Walter often wrote books about the most difficult time in his own life—his teenage years—for the reader he once was; these were the books that he wished were available when he was that age. Throughout his life, Walter worked to make sure young adults had the tools necessary to become hungry readers, thirsty learners, and, therefore, successful adults. He frequently met with incarcerated teens in juvenile detention centers and received countless letters thanking him for his inspirational words. Walter also worked with and mentored teenage fan and writer Ross Workman, and they published the novel Kick together. As the National Ambassador for Young People’s Literature from 2012-2013, Walter traveled around the United States promoting the slogan “Reading is not optional.” He strove to spread the message that a brighter future depends on reading proficiency and widespread literacy, not only during his two-year tenure as National Ambassador, but beyond. More than anything, Walter pushed for his stories to teach children and teenagers never to give up on life.

“Walter Dean Myers was a compassionate, wonderful, and brilliant man. He wrote about children who needed a voice and their stories told. His work will live on for generations to come. It was an honor to work with him for so many years,” said Miriam Altshuler, Walter’s literary agent.

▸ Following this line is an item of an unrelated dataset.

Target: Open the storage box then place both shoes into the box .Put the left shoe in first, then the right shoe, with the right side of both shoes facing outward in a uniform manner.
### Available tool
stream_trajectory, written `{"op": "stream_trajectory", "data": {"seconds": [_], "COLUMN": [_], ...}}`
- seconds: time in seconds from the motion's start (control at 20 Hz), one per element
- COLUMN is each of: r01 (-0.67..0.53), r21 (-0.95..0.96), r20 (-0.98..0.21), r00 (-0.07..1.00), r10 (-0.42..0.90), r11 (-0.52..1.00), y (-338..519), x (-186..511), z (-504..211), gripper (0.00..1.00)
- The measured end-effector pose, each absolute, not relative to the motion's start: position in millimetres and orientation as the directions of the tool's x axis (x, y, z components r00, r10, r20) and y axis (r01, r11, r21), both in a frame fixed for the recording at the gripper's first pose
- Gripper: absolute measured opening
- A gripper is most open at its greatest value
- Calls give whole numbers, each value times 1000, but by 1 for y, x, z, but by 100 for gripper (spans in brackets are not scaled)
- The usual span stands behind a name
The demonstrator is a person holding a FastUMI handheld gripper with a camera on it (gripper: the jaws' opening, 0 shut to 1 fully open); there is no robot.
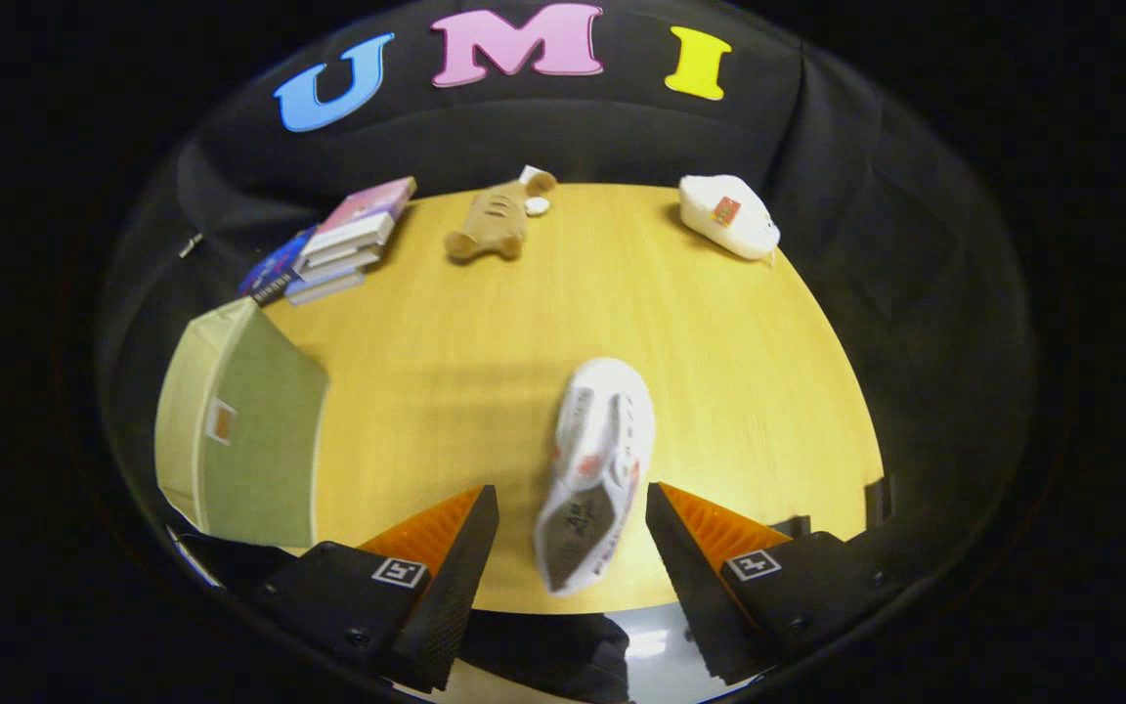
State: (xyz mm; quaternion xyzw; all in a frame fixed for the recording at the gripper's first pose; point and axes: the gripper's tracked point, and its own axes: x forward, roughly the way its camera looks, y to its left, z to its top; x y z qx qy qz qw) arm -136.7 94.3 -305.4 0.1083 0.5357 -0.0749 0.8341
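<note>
Shoes first: one white shoe [594, 474] lies low in the frame's centre, between the fingers of our claw [573, 533], which stands spread wide and touches nothing. We judge a grasp still ahead. The storage box [255, 430] sits at left on the surface [446, 372], its state unclear. Bare wood lies between; the near edge runs under the shoe's heel.
</note>
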Motion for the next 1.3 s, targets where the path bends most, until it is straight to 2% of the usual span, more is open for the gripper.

Walter lived in Jersey City, New Jersey, with his wife Constance. He is survived by Constance, as well as his two sons, Christopher and Michael Dean. He was predeceased by his daughter, Karen.

Probably my favorite Walter Dean Myers conversation was the one he had with his son on Story Corps; that, and hundreds of interviews and articles give us just a small picture of a great man – who never stop talking about diversity in literature, and who was one of the grand old men of young adult and children’s lit. He has left some big shoes to fill.